UNSW Science x Bearish: Slime Fest at Centennial Park

UNSW Science x Bearish: Slime Fest at Centennial Park

Most activations ask participants to choose between learning something and having fun. UNSW's Slime Fest at Centennial Park on Sunday 17 August refused that compromise, and the 200 kids who came through the Bearish slime station were better for it.

The event was part of a broader activation organised by UNSW Arts, Design and Architecture, the same faculty that earlier in the year wrapped the UNSW Shuttle Bus to celebrate the School of Art and Design's 50th Anniversary. The bus artwork came from Master's student Jiaying Qian, whose project explores how design can move beyond human authorship by working with biological collaborators, slime mould and spirulina included. That conceptual backdrop gave the day a thematic coherence most community events never achieve: slime wasn't just a crowd-pleaser, it was the whole argument made tangible.

The Bearish Slime Station: Messy by Design

Bearish ran the slime-making station, guiding kids through the process of mixing their own gooey slime while the science behind it was explained alongside the making. The chemistry of polymers and viscosity, explained at a level that lands with a seven-year-old, paired with the immediate, tactile satisfaction of pulling a handful of slime apart and watching it stretch, is a combination that keeps kids engaged in a way that a classroom worksheet never could.

Two hundred kids came through the station across the day. Every single one left messier than they arrived, which in this context was the clearest possible sign of success.

The UNSW Slime Shuttle anchored the event spatially, a wrapped bus that doubled as a visual statement and a destination. Bearish's station sat within that larger ecosystem, contributing the hands-on making experience that turned passive interest into active participation.

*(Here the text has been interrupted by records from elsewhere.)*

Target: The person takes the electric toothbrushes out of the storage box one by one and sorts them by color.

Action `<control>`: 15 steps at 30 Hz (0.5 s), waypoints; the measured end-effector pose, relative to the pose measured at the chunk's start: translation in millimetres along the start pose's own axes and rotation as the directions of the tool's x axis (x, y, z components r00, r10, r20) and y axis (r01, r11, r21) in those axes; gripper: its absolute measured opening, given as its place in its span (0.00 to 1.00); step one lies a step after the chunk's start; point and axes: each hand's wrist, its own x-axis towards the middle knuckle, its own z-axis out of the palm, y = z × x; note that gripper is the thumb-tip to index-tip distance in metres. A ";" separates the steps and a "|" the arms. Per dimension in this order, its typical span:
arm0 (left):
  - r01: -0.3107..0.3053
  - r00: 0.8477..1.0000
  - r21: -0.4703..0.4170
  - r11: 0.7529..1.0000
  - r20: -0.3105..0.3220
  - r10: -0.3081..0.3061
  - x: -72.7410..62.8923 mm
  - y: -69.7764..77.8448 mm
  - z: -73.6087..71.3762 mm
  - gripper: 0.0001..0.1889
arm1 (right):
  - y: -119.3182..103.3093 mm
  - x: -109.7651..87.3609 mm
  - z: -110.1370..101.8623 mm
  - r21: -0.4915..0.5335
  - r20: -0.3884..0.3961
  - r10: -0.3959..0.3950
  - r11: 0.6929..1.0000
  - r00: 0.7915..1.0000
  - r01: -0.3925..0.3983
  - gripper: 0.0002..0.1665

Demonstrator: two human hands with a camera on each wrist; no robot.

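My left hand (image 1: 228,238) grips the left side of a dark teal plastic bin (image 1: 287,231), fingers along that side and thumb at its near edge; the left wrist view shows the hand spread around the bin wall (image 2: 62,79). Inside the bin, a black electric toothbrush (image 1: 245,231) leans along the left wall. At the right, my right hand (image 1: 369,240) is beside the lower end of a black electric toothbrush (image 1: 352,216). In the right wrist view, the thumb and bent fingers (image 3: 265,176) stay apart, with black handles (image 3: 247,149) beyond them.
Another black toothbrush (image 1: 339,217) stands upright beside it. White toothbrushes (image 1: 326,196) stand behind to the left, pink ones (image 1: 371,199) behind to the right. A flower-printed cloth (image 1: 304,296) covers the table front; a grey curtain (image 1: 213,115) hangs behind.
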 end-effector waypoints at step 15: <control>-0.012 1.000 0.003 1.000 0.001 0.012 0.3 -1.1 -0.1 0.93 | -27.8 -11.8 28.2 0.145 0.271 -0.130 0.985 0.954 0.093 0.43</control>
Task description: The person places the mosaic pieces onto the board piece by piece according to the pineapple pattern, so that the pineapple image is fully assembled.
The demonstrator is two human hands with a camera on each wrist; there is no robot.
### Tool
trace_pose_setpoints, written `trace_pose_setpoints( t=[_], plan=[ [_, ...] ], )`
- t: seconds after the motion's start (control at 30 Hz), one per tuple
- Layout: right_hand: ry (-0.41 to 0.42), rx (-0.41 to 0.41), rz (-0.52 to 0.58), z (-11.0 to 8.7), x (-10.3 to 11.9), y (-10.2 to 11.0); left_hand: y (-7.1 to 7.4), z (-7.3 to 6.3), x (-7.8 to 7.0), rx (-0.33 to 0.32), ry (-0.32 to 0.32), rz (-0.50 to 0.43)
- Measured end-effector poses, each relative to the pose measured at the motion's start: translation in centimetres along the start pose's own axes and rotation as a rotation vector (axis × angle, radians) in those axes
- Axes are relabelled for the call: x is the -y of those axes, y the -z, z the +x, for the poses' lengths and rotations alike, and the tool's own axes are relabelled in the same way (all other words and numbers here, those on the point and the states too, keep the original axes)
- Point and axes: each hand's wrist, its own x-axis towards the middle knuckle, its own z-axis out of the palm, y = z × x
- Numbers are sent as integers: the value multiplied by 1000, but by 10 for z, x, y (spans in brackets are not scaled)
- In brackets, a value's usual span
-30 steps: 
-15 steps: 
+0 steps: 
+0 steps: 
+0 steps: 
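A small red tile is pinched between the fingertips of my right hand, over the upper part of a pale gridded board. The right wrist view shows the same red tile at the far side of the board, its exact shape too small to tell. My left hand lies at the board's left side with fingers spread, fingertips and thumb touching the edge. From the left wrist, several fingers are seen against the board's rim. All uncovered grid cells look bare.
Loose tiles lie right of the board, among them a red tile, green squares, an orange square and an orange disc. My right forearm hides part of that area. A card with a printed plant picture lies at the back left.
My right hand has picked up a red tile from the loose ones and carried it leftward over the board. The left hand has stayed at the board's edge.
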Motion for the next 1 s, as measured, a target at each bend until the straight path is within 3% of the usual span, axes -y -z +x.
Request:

Why Science and Creative Activations Belong Together

The instinct to separate science education from creative play is a false distinction that Slime Fest dismantled in the most direct way possible. Jiaying Qian's graduate work makes the same argument at a postgraduate level, that creativity doesn't stop at the boundary of the human, that biological systems can be genuine design partners. For the kids at Centennial Park, that idea landed not as theory but as something they held in their hands, watched behave unexpectedly, and took home in a container.

For event planners at universities, science festivals, and community organisations, this is the model worth studying. A conceptual anchor that connects the intellectual premise of the institution to a physical, participatory activity that any child can access is rare and valuable. Bearish provides the activation infrastructure; the institution provides the meaning behind it.

Outdoor Activations and the Centennial Park Setting

Running a slime station outdoors at Centennial Park added a dimension that an indoor venue can't replicate. The space gave kids room to move, parents room to watch without crowding, and the whole event a relaxed, festival energy that suited the subject matter. Mess is less stressful outside. Curiosity runs more freely when there are no walls.

For organisations planning community outreach events or public science activations, the combination of an outdoor venue and a hands-on Bearish station is a format worth repeating.